MaldiSetAdapter lets you correct a maldiamrkit.MaldiSet directly, returning a new MaldiSet whose X is harmonised and whose AMR labels / metadata are untouched:

from maldiamrkit import MaldiSet
from maldibatchkit.integrations import MaldiSetAdapter
from maldibatchkit import SpeciesAwareComBat

ds = MaldiSet.from_directory(
    "spectra/", "metadata.csv",
    aggregate_by=dict(antibiotics="Ceftriaxone"),
)

adapter = MaldiSetAdapter(
    batch_column="Batch",
    species_column="Species",
    quality_column="SNR",
)
corrected_ds = adapter.correct(ds, SpeciesAwareComBat)

corrected_ds.X      # harmonised feature matrix
corrected_ds.y      # AMR labels, unchanged

Command-Line Interface#

MaldiBatchKit ships a Typer-based CLI organised as maldibatchkit correct <method> plus maldibatchkit diagnose.
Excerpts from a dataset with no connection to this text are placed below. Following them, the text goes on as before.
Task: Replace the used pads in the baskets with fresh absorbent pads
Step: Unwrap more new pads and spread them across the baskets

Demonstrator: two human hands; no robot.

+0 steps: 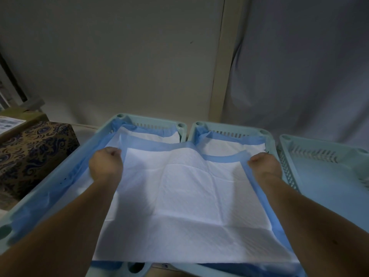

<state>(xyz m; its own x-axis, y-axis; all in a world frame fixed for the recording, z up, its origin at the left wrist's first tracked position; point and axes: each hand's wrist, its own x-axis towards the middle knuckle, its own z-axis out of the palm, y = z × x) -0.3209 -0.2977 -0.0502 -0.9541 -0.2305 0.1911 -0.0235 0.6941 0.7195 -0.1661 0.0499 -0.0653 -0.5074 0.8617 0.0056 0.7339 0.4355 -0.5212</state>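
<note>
1. The left hand (105,163) is closed into a fist, knuckles up, its fingers curled round the far left corner of a white absorbent pad (185,206) with a blue border.
2. The right hand (263,164) is closed in the same way on the far right corner of that pad, pinching the blue edge; its fingertips are hidden under the hand.
3. Both forearms reach forward from the bottom corners of the view, and the pad is stretched flat between the two hands, with creases from folding across its white middle.
4. The held pad hangs above two pale green slotted baskets that stand side by side, touching: the left basket (119,118) and the middle basket (265,132). It spans the gap between them.
5. Each of these two baskets already has a blue-edged pad lying in it, seen beyond the held pad's far edge: one in the left basket (159,137), one in the middle basket (223,145).
6. A third basket (323,148) of the same kind stands just to the right; its inside shows bare pale plastic.
7. To the left of the baskets is a box (34,152) covered in dark patterned fabric.
8. Behind everything are a plain wall and a grey curtain (299,66).
</note>
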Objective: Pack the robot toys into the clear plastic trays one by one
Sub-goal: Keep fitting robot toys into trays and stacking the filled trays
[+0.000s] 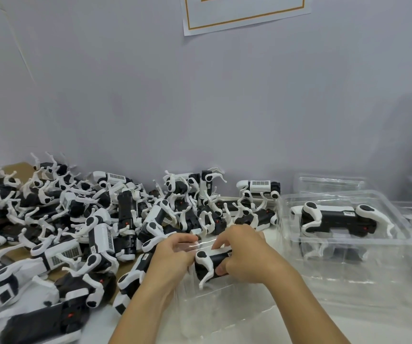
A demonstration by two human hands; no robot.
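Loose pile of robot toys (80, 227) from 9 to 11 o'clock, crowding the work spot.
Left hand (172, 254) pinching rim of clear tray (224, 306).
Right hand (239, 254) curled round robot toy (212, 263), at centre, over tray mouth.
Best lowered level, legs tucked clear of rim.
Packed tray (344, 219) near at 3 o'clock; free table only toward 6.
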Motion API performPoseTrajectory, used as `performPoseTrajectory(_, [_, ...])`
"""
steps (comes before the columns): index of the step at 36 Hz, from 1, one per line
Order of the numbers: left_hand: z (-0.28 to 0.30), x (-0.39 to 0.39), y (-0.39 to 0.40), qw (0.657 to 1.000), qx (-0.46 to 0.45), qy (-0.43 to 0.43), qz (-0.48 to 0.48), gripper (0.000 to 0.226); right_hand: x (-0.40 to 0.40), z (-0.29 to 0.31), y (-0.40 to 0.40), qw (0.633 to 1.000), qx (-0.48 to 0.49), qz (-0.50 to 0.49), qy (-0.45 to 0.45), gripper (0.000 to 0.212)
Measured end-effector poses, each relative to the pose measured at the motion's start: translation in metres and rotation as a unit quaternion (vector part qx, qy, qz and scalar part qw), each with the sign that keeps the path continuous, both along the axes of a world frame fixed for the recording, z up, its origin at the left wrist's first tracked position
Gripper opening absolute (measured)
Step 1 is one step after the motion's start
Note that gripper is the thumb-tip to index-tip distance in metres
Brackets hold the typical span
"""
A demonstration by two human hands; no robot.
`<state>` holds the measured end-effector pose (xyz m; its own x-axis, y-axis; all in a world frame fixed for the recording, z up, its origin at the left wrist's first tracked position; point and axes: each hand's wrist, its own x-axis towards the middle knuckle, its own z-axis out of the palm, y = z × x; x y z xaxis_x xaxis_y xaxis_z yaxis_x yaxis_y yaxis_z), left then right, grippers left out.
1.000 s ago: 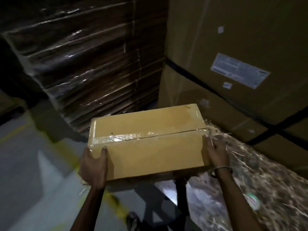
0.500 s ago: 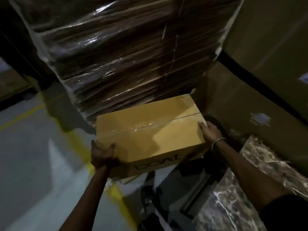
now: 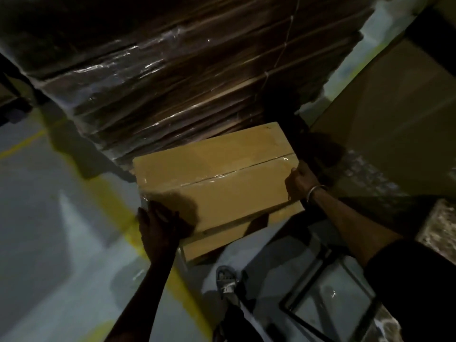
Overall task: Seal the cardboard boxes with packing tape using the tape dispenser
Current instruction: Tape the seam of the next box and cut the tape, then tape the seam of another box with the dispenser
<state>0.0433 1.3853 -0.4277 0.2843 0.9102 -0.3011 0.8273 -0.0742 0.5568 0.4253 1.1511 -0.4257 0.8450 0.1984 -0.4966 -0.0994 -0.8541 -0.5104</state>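
1. A person held a cardboard box (image 3: pixel 217 183) in both hands, above a grey floor (image 3: pixel 49 230) marked with a yellow line (image 3: pixel 118 213).
2. The left hand (image 3: pixel 158 228) gripped the box's near left corner, fingers curled up around the edge and the thumb side lying against the top face.
3. The right hand (image 3: pixel 299 182) gripped the box's right end, fingers wrapped over the edge; a metal bangle (image 3: pixel 314 191) sat on that wrist.
4. A strip of clear tape (image 3: pixel 234 172) ran along the seam across the top of the box, so the flaps lay shut.
5. The box sat tilted, its far right corner higher in the view than its near left one.
6. Just behind the box stood a tall stack of flat cardboard wrapped in shiny plastic film (image 3: pixel 185 77).
7. To the right rose a large brown carton (image 3: pixel 394 114), well apart from the right hand.
8. Below the box a sandalled foot (image 3: pixel 225 280) showed on the floor, beside a dark metal frame (image 3: pixel 328 299).
9. No tape dispenser could be made out in the dim view.
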Motion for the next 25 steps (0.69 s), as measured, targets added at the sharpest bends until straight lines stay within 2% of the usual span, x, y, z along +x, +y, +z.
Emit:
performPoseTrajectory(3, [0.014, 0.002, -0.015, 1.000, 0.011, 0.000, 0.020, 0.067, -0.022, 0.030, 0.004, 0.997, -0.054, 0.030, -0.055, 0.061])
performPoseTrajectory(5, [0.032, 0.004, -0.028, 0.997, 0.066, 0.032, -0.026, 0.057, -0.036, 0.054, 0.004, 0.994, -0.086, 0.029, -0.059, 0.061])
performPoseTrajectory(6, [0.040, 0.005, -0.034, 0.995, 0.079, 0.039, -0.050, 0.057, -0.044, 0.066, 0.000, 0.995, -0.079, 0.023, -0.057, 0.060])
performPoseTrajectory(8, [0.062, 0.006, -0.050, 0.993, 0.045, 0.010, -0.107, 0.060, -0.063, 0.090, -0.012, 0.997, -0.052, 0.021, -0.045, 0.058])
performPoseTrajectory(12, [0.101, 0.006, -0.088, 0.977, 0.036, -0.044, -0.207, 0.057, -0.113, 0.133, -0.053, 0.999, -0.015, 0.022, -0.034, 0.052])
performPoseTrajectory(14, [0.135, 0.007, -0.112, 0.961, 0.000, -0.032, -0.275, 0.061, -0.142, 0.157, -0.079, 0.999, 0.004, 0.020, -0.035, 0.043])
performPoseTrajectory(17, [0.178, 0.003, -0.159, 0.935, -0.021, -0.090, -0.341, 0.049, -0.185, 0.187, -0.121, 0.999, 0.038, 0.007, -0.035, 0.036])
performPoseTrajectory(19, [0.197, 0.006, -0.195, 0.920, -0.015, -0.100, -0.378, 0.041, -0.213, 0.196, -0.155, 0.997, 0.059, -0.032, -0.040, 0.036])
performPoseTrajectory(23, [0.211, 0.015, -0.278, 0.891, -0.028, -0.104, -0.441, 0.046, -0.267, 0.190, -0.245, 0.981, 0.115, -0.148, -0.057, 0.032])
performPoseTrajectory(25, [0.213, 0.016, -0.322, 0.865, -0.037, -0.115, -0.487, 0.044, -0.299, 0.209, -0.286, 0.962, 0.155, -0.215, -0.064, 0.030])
Each method has its own subcommand with only the flags it actually uses:

# Vanilla Johnson ComBat
maldibatchkit correct combat \
    -i X.csv --batch-csv batch.csv -o X_corrected.csv

# Species-aware preset
maldibatchkit correct species-combat \
    -i X.csv --batch-csv batch.csv --species-csv species.csv \
    -o X_corrected.csv

# Diagnostic report
maldibatchkit diagnose \
    -i X.csv --corrected X_corrected.csv --batch-csv batch.csv \
    --mz-csv mz.csv -o report.csv

See the CLI Reference for the full command tree, NPZ I/O format, and covariate CSV conventions.